• [ACTION ITEM] Give every line of the data again, exactly.

____________

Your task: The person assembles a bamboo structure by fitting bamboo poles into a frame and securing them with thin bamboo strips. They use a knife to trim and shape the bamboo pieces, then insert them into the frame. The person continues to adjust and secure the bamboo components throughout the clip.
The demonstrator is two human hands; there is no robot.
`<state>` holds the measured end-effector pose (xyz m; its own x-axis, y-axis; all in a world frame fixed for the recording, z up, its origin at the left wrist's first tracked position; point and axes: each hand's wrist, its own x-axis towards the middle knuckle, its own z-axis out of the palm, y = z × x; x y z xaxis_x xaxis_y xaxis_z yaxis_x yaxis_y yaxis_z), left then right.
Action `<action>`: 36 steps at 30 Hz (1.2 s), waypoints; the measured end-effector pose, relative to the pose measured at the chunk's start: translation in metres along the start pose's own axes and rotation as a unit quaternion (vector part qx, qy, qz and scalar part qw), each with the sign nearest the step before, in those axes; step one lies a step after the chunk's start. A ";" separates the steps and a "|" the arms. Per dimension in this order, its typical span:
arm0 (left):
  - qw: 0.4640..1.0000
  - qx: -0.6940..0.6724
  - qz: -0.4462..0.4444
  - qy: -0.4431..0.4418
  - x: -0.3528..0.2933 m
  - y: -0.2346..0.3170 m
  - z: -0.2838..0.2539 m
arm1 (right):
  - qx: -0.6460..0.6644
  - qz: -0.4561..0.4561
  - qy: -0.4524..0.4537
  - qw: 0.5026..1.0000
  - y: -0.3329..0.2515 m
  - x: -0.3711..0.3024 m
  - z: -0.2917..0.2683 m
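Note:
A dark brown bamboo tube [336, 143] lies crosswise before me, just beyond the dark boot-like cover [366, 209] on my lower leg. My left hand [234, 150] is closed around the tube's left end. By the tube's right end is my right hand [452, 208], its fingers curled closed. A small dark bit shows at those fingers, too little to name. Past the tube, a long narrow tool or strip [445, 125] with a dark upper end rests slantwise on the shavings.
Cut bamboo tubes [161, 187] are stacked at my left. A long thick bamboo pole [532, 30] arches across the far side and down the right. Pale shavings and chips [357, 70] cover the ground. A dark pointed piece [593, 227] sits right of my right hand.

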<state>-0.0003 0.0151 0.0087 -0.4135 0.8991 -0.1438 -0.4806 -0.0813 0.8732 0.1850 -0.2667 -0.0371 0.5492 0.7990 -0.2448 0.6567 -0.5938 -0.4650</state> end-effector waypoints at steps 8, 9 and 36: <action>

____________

• [ANSWER BOX]
Your task: The person assembles a bamboo structure by fitting bamboo poles into a frame and securing them with thin bamboo strips. They use a knife to trim and shape the bamboo pieces, then insert them into the frame. The person continues to adjust and secure the bamboo components throughout the clip.
The demonstrator is two human hands; there is no robot.
`<state>` holds the measured end-effector pose (xyz m; its own x-axis, y-axis; all in a world frame fixed for the recording, z up, its origin at the left wrist's first tracked position; point and axes: each hand's wrist, its own x-axis towards the middle knuckle, its own z-axis out of the palm, y = z × x; x y z xaxis_x xaxis_y xaxis_z yaxis_x yaxis_y yaxis_z), left then right.
Action `<action>`: 36 steps at 30 Hz (1.2 s), waypoints; the measured end-effector pose, relative to the pose measured at the chunk's start: translation in metres along the start pose's own axes and rotation as a unit quaternion (vector part qx, qy, qz and scalar part qw), each with the sign nearest the step before, in those axes; step one lies a step after the chunk's start. A ";" separates the steps and a "|" the arms. Per dimension in this order, its typical span:
arm0 (left):
  - qw: 0.4640..1.0000
  - qx: -0.6940..0.6724
  - qz: -0.4462..0.4444
  - qy: -0.4431..0.4418
  - x: -0.3528..0.2933 m
  - y: -0.2346..0.3170 m
  - z: -0.2838..0.2539 m
arm1 (right):
  - qx: -0.6460..0.6644
  - qz: -0.4561..0.4561
  - qy: -0.4524..0.4537
  - qw: 0.5026..1.0000
  - y: -0.3329..0.2515 m
  - x: -0.3711..0.3024 m
  - z: -0.2917..0.2683 m
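Note:
A dark brown bamboo tube [336, 143] lies crosswise before me, just beyond the dark boot-like cover [366, 209] on my lower leg. My left hand [234, 150] is closed around the tube's left end. By the tube's right end is my right hand [452, 208], its fingers curled closed. A small dark bit shows at those fingers, too little to name. Past the tube, a long narrow tool or strip [445, 125] with a dark upper end rests slantwise on the shavings.
Cut bamboo tubes [161, 187] are stacked at my left. A long thick bamboo pole [532, 30] arches across the far side and down the right. Pale shavings and chips [357, 70] cover the ground. A dark pointed piece [593, 227] sits right of my right hand.
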
<state>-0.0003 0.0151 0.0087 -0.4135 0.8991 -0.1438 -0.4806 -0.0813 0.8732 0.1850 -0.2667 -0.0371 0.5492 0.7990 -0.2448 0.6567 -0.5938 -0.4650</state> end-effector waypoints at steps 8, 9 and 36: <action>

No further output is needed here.